Celebrating friendship photoshoot. // Skåne.
I recognize this friendship, these abroad soul mates you meet and feel so much for them like you know each other for years. Yet comes the time to go separately... I've had many of these moments due to my first seven years of active travel-life-abroad lifestyle. That there was one moment I clearly remember 2013 August, I already was getting upset that the people with who I was spending my that current time period will go away from my life. I thought it's a curse on my life, I shared my emotions with a friend from that moment, she helped me feel better, cleaned off my "too early tears". She said it won't happen, but it only was a cake to my ears. I understood then the importance of "here and now" enjoying moment than rush into anxiety. I knew she isn't lying, she won't go away as a friend, but we won't be together as then in the future, yet when we will meet once in two years, it will be good.

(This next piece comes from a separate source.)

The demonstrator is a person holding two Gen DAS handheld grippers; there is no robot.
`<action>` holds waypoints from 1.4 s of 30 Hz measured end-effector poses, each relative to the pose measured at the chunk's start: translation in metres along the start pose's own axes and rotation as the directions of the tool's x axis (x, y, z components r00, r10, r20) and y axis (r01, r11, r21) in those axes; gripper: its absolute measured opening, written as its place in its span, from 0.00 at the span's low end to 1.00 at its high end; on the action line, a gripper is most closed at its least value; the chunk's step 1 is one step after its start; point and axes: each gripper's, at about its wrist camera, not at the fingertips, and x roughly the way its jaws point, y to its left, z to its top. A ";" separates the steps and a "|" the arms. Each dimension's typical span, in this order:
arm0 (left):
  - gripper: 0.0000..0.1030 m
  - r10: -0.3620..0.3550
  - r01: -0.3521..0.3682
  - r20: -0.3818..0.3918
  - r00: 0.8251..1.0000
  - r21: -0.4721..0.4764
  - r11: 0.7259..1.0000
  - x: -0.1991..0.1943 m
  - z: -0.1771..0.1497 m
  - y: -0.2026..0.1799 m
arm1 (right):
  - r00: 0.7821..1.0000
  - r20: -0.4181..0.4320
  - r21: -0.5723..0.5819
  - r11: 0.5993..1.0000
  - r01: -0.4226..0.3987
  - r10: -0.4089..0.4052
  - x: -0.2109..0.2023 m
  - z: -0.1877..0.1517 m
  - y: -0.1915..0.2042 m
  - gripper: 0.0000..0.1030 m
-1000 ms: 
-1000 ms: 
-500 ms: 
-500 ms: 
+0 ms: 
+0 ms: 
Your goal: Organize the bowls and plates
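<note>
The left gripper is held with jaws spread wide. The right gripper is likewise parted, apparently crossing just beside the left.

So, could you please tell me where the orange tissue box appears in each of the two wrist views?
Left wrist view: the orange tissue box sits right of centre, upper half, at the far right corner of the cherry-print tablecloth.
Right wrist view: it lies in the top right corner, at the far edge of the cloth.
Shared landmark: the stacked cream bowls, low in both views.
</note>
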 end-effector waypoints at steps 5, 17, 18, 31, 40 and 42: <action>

Just later in a year when that happened - another change, another switch in my life to new beginnings, I got tired. Exhausted of these goodbyes I rushed into building up high walls from iron, I felt I fear to open up once more when in my life journey these friendships come and goes. I was sour. It took me a while to see the positive side of it. I was richer having these friendships, richer emotionally that we shared a journey in this life together. And that I even met these people to whom saying goodbye was hard!!! I chose to celebrate these "new beginnings". Through some time period of pushing away and not letting in anyone, I have again met new people I would want to invite in my life more, but somewhere in my dark web of memory, I still protect myself.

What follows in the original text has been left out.